3.2.4. V32 the Number of Days in April with t ≥ 10 °C

The minimum temperatures in April (when the avocado is in full bloom) drastically reduce the area suitable for avocado cultivation in the Iberian Peninsula, restricting it to a small strip of the southern Mediterranean coast and the provinces of Cádiz and Huelva, on the southern Atlantic coast (Figure 7). The island of Ibiza (Balearic Islands) is also eligible.

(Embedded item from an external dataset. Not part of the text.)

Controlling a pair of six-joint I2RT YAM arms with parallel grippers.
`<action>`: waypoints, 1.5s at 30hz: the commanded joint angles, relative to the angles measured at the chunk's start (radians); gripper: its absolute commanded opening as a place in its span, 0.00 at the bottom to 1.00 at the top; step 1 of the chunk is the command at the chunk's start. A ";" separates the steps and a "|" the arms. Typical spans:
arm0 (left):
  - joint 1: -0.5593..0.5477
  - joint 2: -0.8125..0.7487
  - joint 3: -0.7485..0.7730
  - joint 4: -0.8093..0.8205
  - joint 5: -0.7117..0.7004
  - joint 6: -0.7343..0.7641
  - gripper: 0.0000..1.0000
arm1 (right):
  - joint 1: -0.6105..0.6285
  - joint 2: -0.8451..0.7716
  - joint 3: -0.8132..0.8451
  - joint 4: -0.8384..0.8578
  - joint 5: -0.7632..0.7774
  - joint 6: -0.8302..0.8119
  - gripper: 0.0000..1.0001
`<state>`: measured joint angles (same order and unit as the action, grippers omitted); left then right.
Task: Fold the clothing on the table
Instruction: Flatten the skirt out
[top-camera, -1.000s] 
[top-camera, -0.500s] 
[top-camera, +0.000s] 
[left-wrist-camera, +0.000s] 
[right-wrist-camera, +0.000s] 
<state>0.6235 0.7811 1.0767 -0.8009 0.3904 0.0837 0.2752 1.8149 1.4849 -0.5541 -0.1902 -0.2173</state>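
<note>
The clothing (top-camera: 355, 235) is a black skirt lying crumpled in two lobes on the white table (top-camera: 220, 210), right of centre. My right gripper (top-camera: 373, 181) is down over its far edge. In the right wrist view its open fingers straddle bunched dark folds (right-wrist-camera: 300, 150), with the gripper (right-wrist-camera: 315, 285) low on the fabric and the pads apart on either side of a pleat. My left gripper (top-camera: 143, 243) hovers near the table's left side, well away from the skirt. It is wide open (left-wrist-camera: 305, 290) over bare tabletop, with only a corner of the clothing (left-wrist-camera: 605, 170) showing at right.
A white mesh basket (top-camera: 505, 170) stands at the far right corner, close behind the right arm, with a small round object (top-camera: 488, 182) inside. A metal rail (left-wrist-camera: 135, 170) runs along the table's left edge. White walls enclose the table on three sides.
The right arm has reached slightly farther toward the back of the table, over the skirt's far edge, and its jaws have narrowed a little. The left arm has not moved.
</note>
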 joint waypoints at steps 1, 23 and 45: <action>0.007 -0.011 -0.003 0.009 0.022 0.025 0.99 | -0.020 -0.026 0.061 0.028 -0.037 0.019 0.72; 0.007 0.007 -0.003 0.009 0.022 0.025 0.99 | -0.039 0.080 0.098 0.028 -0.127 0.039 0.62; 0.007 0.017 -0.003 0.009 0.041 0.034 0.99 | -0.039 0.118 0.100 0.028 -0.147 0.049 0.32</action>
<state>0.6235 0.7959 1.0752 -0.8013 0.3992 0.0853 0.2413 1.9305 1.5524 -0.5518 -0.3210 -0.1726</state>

Colilles Cascallar (2020) [68], who analysed the possible areas of cultivation on the peninsula, found a very similar distribution.

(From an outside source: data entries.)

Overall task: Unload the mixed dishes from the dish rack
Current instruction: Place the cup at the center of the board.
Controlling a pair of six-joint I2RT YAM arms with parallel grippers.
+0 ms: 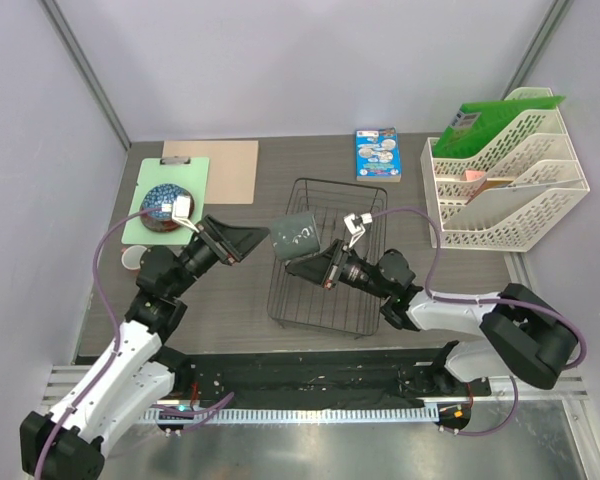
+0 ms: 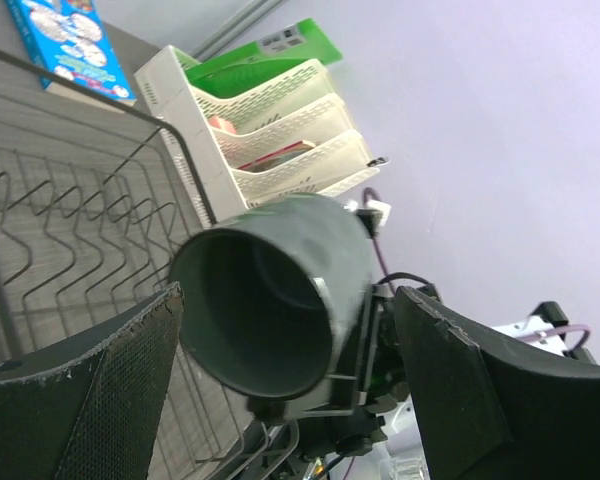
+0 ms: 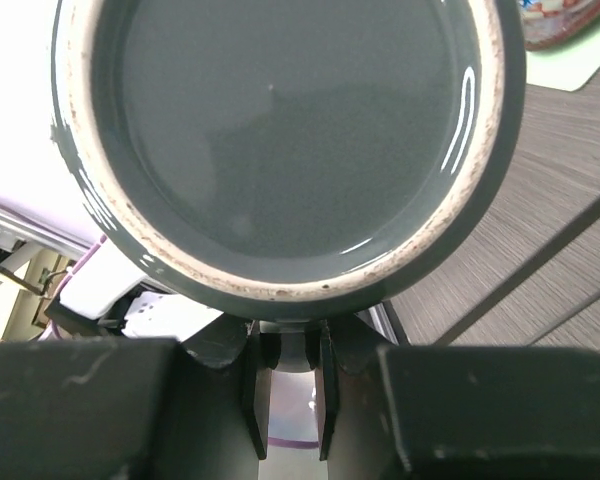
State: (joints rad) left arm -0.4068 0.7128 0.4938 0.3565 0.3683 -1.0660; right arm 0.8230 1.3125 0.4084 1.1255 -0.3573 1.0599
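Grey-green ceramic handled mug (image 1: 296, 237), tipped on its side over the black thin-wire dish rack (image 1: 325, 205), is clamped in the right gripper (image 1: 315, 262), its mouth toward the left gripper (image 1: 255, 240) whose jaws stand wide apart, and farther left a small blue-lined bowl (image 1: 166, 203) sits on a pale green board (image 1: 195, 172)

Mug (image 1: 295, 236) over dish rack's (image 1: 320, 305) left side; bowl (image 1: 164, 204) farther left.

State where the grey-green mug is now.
In the top view, the grey-green mug hangs over the dish rack, left side, held by the right end effector, the open left end effector facing it.
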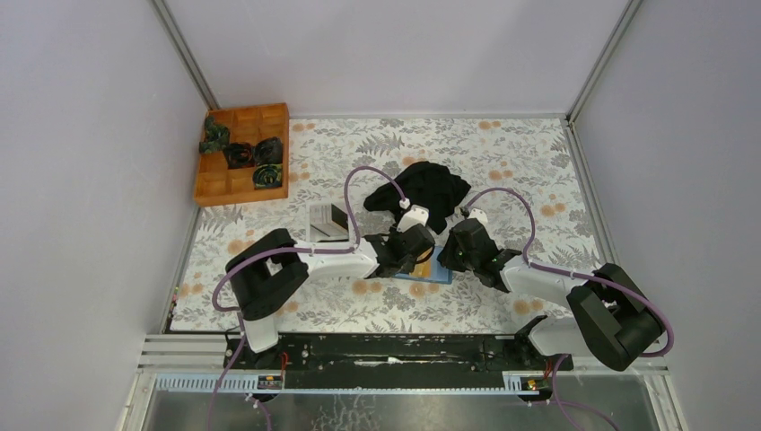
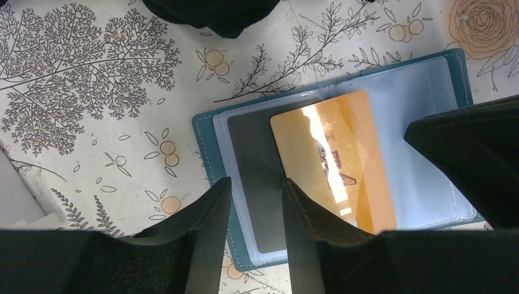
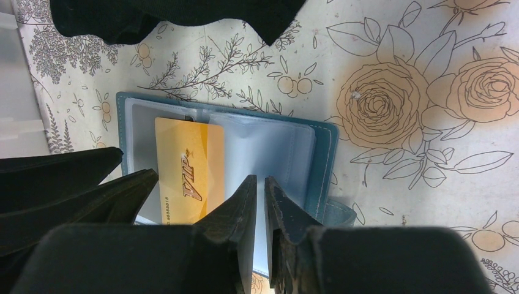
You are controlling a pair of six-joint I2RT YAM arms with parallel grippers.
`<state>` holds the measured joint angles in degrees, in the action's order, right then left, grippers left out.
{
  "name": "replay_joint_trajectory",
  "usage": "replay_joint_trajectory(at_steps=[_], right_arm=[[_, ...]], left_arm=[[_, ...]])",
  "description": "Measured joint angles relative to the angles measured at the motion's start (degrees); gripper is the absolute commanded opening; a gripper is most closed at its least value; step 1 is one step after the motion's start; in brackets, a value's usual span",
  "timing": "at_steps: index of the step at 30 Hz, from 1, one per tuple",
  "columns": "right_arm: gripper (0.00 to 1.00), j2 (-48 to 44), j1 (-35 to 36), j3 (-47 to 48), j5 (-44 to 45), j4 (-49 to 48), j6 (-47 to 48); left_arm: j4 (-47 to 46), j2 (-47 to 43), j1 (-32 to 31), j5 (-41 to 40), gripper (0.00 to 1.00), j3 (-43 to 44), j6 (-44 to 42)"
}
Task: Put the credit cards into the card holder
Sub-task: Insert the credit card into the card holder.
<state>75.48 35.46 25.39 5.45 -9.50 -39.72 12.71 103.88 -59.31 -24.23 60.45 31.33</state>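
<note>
Floral cloth covers the desk (image 1: 538,162). Toward its near edge, midway across, the card holder (image 2: 208,141) lies spread open so its sleeves face up. A gold credit card (image 2: 330,159) rests across it beside a sleeved dark credit card (image 2: 251,159). The left tool (image 2: 256,190) hovers open. The right tool (image 3: 260,184) is nearly closed, perhaps steadying a sleeve; I cannot tell.

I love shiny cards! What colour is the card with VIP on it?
The card is golden orange with dark lettering, clearest in the right wrist view.
</note>
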Motion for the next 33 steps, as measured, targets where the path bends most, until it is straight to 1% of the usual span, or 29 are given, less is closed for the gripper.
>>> replay_joint_trajectory(at_steps=[23,29,33], right_arm=[[0.18,-0.3,0.0,0.3,0.0,1.1,0.0],[0.18,-3.1,0.0,0.2,0.6,4.9,0.7],[0.18,-5.2,0.0,0.2,1.2,7.6,1.4]], left_arm=[[1.4,2.7,-1.8,0.4,0.44,3.8,-0.2],[1.4,2.2,-1.8,-0.2,0.44,3.7,-0.2],[1.4,0.4,-1.8,-1.0,0.44,3.3,-0.2]])
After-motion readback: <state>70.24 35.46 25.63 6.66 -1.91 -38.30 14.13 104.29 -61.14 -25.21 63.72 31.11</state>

3.2.5. V37 the Number of Days in March and April with HR >= 50%

These variables have a more peculiar distribution as they are more widely spread over the area analyzed (Figure 8). Relative humidity conditions are not limiting during the month of April in most of the peninsula. The month of March is more restrictive, classifying as unfavorable areas that were favorable for the previous variables. This is the case of the south and part of the province of Cádiz, which recorded no more than 13 days with RH>50%.

3.3. Optimal Areas for Avocado Cultivation in the Iberian Peninsula and Balearic Islands

Figure 9 shows the zones that met all the requirements to show the climatic suitability for avocado cultivation in the Iberian Peninsula. It can be seen that the farms used for the cut-off values fall within the favorable zones.

The area identified as favorable is small in relation to the total area of the peninsula, indicating the high climatic requirements of this crop, undoubtedly due to its climatic distance from its original areas. On the other hand, a large area has been identified for the expansion of the crop. All these areas belong to the Autonomous Community of Andalusia, in the provinces of Huelva, Seville, Cádiz, Málaga, Granada and Almería.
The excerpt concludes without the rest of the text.